**Exercise prompt**. Only the lines from the one containing "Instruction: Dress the" through the one containing "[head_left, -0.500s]" should be printed, exactly as they appear below, with both ends included.

--------------------------------------------------

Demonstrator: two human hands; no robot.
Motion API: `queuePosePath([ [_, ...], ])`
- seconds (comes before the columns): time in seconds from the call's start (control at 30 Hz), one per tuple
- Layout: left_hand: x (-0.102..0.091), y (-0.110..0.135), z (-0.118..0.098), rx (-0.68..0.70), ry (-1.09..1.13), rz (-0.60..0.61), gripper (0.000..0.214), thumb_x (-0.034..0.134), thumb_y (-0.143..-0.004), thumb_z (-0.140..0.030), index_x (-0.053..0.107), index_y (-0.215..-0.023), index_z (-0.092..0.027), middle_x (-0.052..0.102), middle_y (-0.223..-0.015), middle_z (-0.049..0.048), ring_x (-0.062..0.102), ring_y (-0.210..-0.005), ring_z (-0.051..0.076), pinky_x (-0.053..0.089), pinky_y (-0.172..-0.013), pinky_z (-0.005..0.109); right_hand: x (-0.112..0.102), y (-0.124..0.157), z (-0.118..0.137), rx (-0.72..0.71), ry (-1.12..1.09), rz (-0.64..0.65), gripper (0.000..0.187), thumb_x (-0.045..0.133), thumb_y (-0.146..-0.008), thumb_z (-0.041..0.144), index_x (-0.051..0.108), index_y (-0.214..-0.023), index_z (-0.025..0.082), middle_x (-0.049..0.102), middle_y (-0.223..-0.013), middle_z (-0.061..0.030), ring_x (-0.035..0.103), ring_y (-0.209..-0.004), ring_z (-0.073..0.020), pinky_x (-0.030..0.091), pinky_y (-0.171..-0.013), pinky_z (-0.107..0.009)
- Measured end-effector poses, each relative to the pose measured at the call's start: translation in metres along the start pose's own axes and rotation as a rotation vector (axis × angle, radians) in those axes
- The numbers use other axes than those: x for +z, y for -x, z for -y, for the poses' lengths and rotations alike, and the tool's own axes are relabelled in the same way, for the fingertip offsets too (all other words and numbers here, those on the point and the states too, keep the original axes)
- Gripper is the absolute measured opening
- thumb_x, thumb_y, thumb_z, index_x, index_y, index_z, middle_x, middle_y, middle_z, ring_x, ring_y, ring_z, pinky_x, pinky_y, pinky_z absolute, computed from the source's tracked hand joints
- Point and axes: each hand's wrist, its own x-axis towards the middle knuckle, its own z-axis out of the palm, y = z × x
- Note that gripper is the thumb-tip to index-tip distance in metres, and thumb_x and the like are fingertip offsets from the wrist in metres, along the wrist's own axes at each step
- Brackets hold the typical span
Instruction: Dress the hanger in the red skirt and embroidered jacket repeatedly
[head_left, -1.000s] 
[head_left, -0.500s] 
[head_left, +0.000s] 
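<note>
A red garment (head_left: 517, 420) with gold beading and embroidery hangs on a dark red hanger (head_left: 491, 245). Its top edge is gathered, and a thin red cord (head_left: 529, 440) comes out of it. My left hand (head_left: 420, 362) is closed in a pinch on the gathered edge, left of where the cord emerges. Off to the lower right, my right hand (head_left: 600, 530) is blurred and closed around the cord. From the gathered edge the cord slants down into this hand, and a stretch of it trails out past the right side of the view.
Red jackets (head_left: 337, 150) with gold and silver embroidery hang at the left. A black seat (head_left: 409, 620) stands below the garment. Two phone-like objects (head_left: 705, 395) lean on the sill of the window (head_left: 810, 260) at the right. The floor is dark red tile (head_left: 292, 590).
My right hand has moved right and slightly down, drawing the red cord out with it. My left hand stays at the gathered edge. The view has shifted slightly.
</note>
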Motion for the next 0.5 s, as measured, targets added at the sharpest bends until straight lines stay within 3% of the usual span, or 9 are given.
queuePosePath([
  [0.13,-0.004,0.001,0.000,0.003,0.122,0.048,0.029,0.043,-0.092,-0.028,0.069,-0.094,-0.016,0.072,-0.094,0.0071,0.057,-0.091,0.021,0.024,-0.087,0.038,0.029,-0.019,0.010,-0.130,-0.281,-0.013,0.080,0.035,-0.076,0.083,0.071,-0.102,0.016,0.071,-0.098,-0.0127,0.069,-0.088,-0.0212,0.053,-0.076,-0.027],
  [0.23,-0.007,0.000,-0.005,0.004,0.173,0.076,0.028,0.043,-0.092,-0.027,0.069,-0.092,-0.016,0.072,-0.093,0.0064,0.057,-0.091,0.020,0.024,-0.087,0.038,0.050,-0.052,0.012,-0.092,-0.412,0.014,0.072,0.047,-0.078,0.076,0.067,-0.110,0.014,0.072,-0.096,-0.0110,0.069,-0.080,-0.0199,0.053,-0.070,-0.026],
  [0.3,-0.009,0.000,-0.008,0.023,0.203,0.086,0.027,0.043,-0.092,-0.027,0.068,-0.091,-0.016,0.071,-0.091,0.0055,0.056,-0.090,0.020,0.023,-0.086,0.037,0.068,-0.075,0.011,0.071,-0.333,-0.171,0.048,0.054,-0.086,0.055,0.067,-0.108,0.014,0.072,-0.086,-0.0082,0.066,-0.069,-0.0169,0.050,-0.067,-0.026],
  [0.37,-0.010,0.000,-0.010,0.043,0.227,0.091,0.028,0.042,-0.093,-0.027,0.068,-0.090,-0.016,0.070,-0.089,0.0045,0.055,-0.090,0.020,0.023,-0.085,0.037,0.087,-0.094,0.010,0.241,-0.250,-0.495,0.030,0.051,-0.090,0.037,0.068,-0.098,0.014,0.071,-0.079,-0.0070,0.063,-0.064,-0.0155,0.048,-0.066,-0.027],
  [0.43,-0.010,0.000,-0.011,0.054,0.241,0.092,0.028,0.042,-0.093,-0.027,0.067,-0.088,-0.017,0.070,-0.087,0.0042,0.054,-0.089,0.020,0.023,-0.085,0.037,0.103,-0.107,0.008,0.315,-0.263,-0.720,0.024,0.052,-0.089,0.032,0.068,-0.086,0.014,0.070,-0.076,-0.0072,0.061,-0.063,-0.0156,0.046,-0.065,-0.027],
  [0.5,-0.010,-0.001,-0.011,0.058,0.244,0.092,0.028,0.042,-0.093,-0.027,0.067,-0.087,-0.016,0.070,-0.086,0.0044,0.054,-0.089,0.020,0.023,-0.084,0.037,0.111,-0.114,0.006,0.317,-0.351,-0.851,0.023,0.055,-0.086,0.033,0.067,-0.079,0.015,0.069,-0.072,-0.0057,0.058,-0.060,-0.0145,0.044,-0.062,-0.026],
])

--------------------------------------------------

**Response below**.
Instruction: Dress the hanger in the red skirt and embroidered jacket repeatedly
[head_left, -1.000s] 
[head_left, -0.500s] 

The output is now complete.